The origins of post-rock run far deeper than most genres, in that it didn’t come to be in just one instance. It is characterised by putting emphasis on the rhythm and melody of guitars, and not adhering to the standard verse-chorus-verse structure that most are used to listening to.
The fact it isn’t a mainstream genre may lead you to think it isn’t popular, but it is more that many tracks last well over ten minutes make them very radio un-friendly. Take Godspeed You! Black Emperor, for example. One of the most prominent and popular post-rock bands today, their first LP, ‘Lift Your Skinny Fists Like Antennas to Heaven’ is comprised of just four songs – the shortest is 18 minutes long. Yet despite this, the first track on the album, Storm, has over three million listens on Spotify alone.
While many claim the real birth of post-rock was in the 90s, it started far before that. The combination of droning and thumping guitars is something that bands like The Velvet Underground and Fleetwood Mac flirted with in their heyday. There isn’t one specific track or moment that you can use to pinpoint the emergence of post-rock but rather a number of building blocks that were used as the foundation for what the genre would grow from.
The term ‘post-rock’ is claimed to have been coined by Mojo journalist Simon Reynolds during his review of Bark Psychosis’ album Hex, published in 1994. An expansion on this idea happened in May of the same year when Reynolds described post-rock as using rock instrumentation for non-rock purposes, using guitars as facilitators of timbre and textures rather than riffs and power chords.”
Kentuckians Slint was formed in 1987 and their sophomore record ‘Spiderland’ would go on to be one of the albums that many hold as the first real post-rock album. Bands like Tortoise (featuring David Pajo of Slint) and Cul De Sac went on to push the genre forward in the 1990’s but it wasn’t until the turn of the millennium that post-rock really affirmed itself and found its true footing.
Icelandic Sigur Ros was one of the first post-rock bands to break into mainstream media with their fourth album, Takk.
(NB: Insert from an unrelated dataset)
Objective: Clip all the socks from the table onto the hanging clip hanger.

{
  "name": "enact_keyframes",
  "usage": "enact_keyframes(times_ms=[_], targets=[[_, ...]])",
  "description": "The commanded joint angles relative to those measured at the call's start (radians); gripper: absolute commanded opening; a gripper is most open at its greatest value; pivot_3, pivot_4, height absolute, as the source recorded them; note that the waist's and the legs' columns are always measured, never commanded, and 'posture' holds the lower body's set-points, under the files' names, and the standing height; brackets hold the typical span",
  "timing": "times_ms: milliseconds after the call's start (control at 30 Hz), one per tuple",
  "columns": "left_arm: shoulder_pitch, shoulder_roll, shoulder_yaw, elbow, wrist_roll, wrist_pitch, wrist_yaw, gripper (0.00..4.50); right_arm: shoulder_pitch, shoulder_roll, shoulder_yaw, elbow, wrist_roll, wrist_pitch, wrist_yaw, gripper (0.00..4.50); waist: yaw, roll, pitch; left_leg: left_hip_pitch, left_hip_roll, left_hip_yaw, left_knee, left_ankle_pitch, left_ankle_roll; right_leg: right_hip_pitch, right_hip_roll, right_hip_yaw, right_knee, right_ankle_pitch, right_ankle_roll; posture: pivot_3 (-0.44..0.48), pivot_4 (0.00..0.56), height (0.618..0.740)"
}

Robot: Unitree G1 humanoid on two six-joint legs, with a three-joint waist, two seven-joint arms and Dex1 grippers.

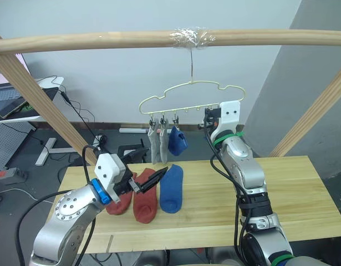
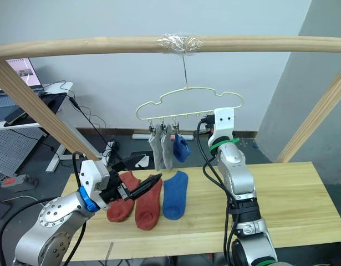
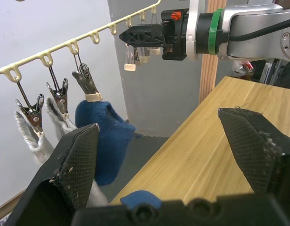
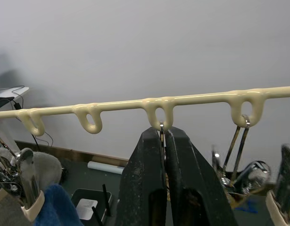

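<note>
At lower left of the head view the left hand (image 1: pixel 149 180) hovered over the red socks, its fingers spread with nothing between them. Under it on the tabletop (image 1: pixel 292 194) lay three socks side by side: a red sock (image 1: pixel 121 200), a second red sock (image 1: pixel 146 204) just right of it, then a blue sock (image 1: pixel 171 189). Behind the tabletop, at far left, stood a white desk (image 1: pixel 26 108) with cables trailing to the floor.

Above centre, the hanger (image 1: pixel 189 94) hung by its hook from the wooden pole (image 1: pixel 103 40), fixed there with clear tape (image 1: pixel 191 36). From its left clips dangled two grey socks (image 1: pixel 158 145) and, just right of them, a second blue sock (image 1: pixel 177 141), well clear of the tabletop.

Right of centre, the right hand (image 1: pixel 206 117) was raised to the hanger's lower rail; in its wrist view the fingers (image 4: pixel 147 183) were pressed together on a metal clip (image 4: pixel 161 129) hanging from a loop. Further clips (image 4: pixel 241 155) hung beside it. A slanted wooden post (image 1: pixel 317 111) stood at right.
</note>
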Motion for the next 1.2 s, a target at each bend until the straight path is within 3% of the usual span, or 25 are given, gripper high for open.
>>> enact_keyframes(times_ms=[33, 167, 333, 700, 1033, 1200], targets=[[0.008, 0.004, 0.000, -0.018, 0.031, -0.006, 0.010, 4.50, -0.012, -0.025, -0.015, -0.026, 0.023, 0.010, 0.027, 0.01, 0.001, 0.000, 0.000, 0.000, 0.000, 0.000, 0.000, 0.000, 0.000, 0.000, 0.000, 0.000, 0.000, 0.000, 0.000, 0.040, 0.133, 0.740], [0.028, 0.019, -0.027, 0.046, 0.142, 0.026, 0.068, 4.50, -0.013, -0.086, -0.013, -0.041, 0.051, 0.068, 0.096, 0.01, 0.001, 0.000, 0.000, 0.000, 0.000, 0.000, 0.000, 0.000, 0.000, 0.000, 0.000, 0.000, 0.000, 0.000, 0.000, 0.029, 0.131, 0.740], [0.030, 0.038, -0.145, 0.173, 0.311, 0.054, 0.105, 4.50, 0.001, -0.190, 0.004, -0.103, 0.105, 0.188, 0.216, 0.01, 0.000, 0.000, 0.000, 0.000, 0.000, 0.000, 0.000, 0.000, 0.000, 0.001, 0.000, 0.000, -0.001, 0.000, 0.000, 0.006, 0.135, 0.740], [-0.316, -0.192, -0.383, 0.641, 0.535, 0.025, 0.153, 4.50, 0.025, -0.226, 0.002, -0.222, 0.144, 0.323, 0.230, 0.01, -0.002, -0.006, 0.004, -0.001, -0.001, -0.002, 0.001, 0.000, 0.000, 0.002, -0.001, -0.003, -0.002, 0.000, 0.000, -0.071, 0.167, 0.740], [-0.401, -0.238, -0.483, 0.863, 0.670, 0.051, 0.138, 4.50, 0.021, -0.227, -0.029, -0.305, 0.168, 0.428, 0.180, 0.01, -0.025, -0.009, 0.025, -0.002, 0.006, -0.001, 0.000, 0.000, 0.001, 0.001, -0.002, -0.003, -0.003, 0.000, 0.001, -0.109, 0.220, 0.740], [-0.391, -0.205, -0.520, 0.851, 0.730, -0.017, 0.110, 3.40, 0.025, -0.248, -0.035, -0.303, 0.174, 0.442, 0.189, 0.00, -0.025, -0.011, 0.038, -0.001, 0.007, -0.001, 0.001, 0.000, 0.001, 0.002, -0.002, -0.005, -0.003, 0.000, 0.001, -0.089, 0.239, 0.740]])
The ethereal Hoppipolla, the second single from the album, was used in numerous ads in mainstream media which led to radios picking the track up. Sigur Ros themselves continue to uphold their title as one of the most influential post-rock bands around, helped in great part by charismatic frontman Jonsi.
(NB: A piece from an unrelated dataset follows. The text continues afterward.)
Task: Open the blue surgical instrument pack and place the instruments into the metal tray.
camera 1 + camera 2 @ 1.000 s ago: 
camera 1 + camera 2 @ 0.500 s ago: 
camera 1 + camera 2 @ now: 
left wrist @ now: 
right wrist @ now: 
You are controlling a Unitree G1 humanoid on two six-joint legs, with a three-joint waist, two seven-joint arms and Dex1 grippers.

Post-apocalyptic horror film 28 Days Later featured a heavily edited version of East Hastings by Godspeed You! Black Emperor, The Rains of Castamere from HBO’s Game of Thrones was recorded by Sigur Ros and Glaswegians Mogwai penned the soundtrack for popular show ‘Les Revenants’. As the genre itself continues to grow and change, it slowly seeps into everyday media and becomes something that you recognize without really knowing why.
Bands on both sides of the Atlantic begin to grow and create their own kind of post-rock, with the likes of Caspian, Red Sparowes and Do Make Say Think creating waves in the US while Mogwai, 65 Days of Static and Maybeshewill were doing the same in the UK, etching their names into the great stone tablet of post-rock prominence that we know today.
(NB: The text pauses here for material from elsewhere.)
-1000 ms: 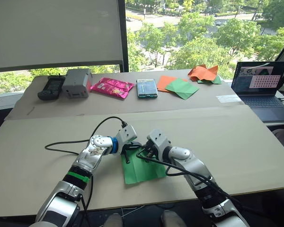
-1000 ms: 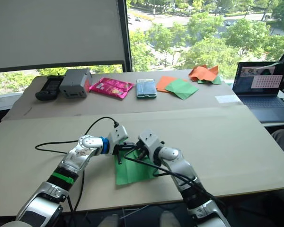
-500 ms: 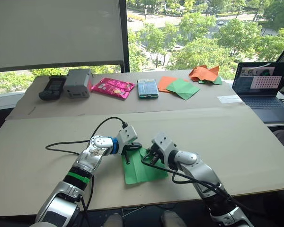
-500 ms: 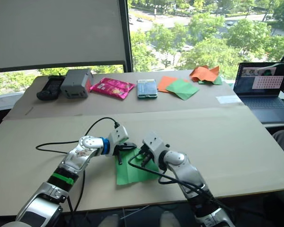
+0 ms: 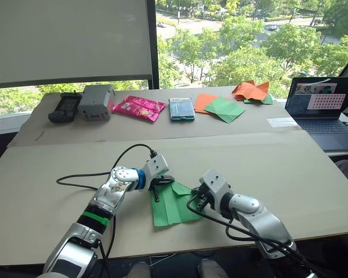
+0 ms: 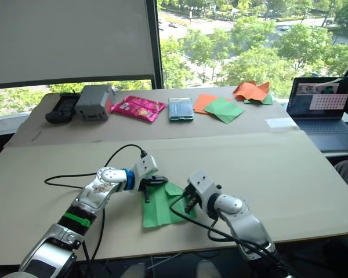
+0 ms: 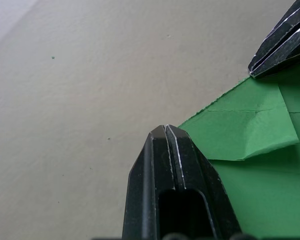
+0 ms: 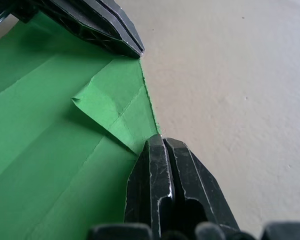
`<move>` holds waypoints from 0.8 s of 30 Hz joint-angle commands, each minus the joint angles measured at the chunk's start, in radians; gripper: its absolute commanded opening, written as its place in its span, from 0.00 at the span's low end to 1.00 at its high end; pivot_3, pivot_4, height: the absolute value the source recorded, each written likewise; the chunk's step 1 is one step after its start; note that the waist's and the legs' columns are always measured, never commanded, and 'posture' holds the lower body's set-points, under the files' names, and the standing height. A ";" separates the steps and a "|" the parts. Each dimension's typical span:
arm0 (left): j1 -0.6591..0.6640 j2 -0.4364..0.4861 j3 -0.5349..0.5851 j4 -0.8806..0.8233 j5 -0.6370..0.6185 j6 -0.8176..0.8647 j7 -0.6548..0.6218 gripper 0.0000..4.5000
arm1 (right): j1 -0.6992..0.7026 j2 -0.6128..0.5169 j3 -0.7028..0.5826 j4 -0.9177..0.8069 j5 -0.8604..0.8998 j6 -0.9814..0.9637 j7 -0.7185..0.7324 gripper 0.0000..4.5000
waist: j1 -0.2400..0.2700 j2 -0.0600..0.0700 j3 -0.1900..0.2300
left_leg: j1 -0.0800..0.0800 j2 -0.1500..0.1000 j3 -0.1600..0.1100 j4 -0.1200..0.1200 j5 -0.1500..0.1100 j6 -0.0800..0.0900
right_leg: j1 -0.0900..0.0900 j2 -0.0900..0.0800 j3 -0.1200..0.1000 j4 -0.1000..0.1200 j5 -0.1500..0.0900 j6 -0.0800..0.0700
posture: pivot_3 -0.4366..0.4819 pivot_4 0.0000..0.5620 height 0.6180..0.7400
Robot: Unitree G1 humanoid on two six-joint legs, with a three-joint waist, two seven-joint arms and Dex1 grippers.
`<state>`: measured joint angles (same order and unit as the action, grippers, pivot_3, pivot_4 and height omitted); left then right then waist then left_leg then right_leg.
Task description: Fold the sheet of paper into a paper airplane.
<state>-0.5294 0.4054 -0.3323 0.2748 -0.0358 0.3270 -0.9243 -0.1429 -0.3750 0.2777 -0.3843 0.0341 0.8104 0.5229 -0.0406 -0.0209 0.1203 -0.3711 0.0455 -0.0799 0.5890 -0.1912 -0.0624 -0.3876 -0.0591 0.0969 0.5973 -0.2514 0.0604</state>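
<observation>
The thin bright green creased sheet of paper lies flat on the near beige cardboard-covered table, close to the front edge, between the two arms. One far corner is folded over into a small loose flap; the flap stands up a little, not pressed down.

Left gripper sits at the sheet's far left corner, black fingers pressed together, tip touching or just over the paper's edge. Nothing held; in its wrist view the paper lies beside and under the closed tip. Right gripper is at the sheet's right edge, fingers also clenched together with nothing between them, tip at the paper's border next to the flap.

Handling judgement: paper looks very light, limp, easy to slide on the smooth board and easy to crumple or tear. Best pinned with one closed tip while the other works. Take hold at an edge or the raised flap corner, where a finger can get under; flat middle offers no grip. The existing crease lines should guide the folds.

Far table: spare orange and green sheets, pink foil packet, laptop, well apart.
</observation>
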 commanded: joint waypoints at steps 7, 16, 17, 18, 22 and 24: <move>0.024 0.016 -0.029 0.050 0.035 0.008 -0.018 0.00 | 0.036 -0.020 -0.021 -0.016 0.033 0.078 -0.025 0.01 | 0.001 -0.002 0.001 | 0.000 0.000 0.000 0.000 -0.001 -0.002 | 0.000 0.000 0.000 -0.001 0.000 0.000 | 0.48 0.27 0.84; 0.018 0.014 -0.026 0.059 0.037 -0.004 -0.015 0.00 | -0.043 0.077 -0.125 -0.131 0.203 -0.055 0.036 0.01 | -0.002 0.001 0.008 | -0.002 0.000 0.000 0.000 -0.001 -0.002 | -0.002 0.000 0.000 -0.002 0.000 0.000 | 0.48 0.27 0.84; 0.019 0.013 -0.026 0.059 0.037 -0.004 -0.014 0.00 | -0.055 0.083 -0.108 -0.124 0.206 -0.058 0.038 0.01 | -0.003 0.002 0.008 | -0.002 0.000 0.000 0.000 -0.001 -0.002 | -0.002 0.000 0.000 -0.002 0.000 0.000 | 0.48 0.27 0.84; 0.019 0.013 -0.025 0.057 0.037 -0.004 -0.013 0.00 | -0.066 0.086 -0.084 -0.107 0.196 -0.063 0.036 0.01 | -0.003 0.002 0.008 | -0.002 0.000 0.000 0.000 -0.001 -0.002 | -0.002 0.000 0.000 -0.002 0.000 0.000 | 0.48 0.27 0.84; 0.026 0.013 -0.023 0.046 0.036 -0.001 -0.006 0.00 | -0.118 0.111 0.000 0.006 0.156 -0.102 0.022 0.01 | -0.004 0.004 0.007 | -0.002 0.000 0.000 0.000 -0.001 -0.002 | -0.002 0.000 0.000 -0.002 0.000 0.000 | 0.48 0.27 0.84; 0.031 0.016 -0.016 0.036 0.034 0.001 0.000 0.00 | -0.140 0.119 0.017 0.081 0.139 -0.125 0.014 0.01 | -0.004 0.003 0.008 | -0.002 0.000 0.000 0.000 -0.001 -0.002 | -0.002 0.000 0.000 -0.002 0.000 0.000 | 0.48 0.27 0.84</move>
<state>-0.5324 0.4097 -0.3255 0.2791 -0.0354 0.3042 -0.9241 -0.2613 -0.2570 0.2920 -0.3294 0.1896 0.7228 0.5433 -0.0442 -0.0179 0.1280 -0.3735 0.0457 -0.0800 0.5890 -0.1920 -0.0638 -0.3897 -0.0591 0.0967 0.5954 -0.2514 0.0606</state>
Here in Ireland, we have an impressive collecting of post-rock bands, many of which have made their mark further afield than just our little green island. Belfast’s And So I Watch You From Afar, Redneck Manifesto, God is an Astronaut and the now defunct Adebisi Shank are just a selection of bands from our shores that come to mind. Each band is unique in their own right but uses the same soaring crescendos, gargantuan rhythm sections and intricate guitar work to evoke emotion and assure that the hairs on your neck are grappling with gravity.
It is impossible to pigeonhole post-rock. It is a musical experience without a lyric ever needing to be uttered, one that can make you feel at peace with the world no matter what you’re going through. While this somewhat unconventional genre might be something that you never hear on your local radio station, it is something that you should try and allow yourself delve into and experience first hand.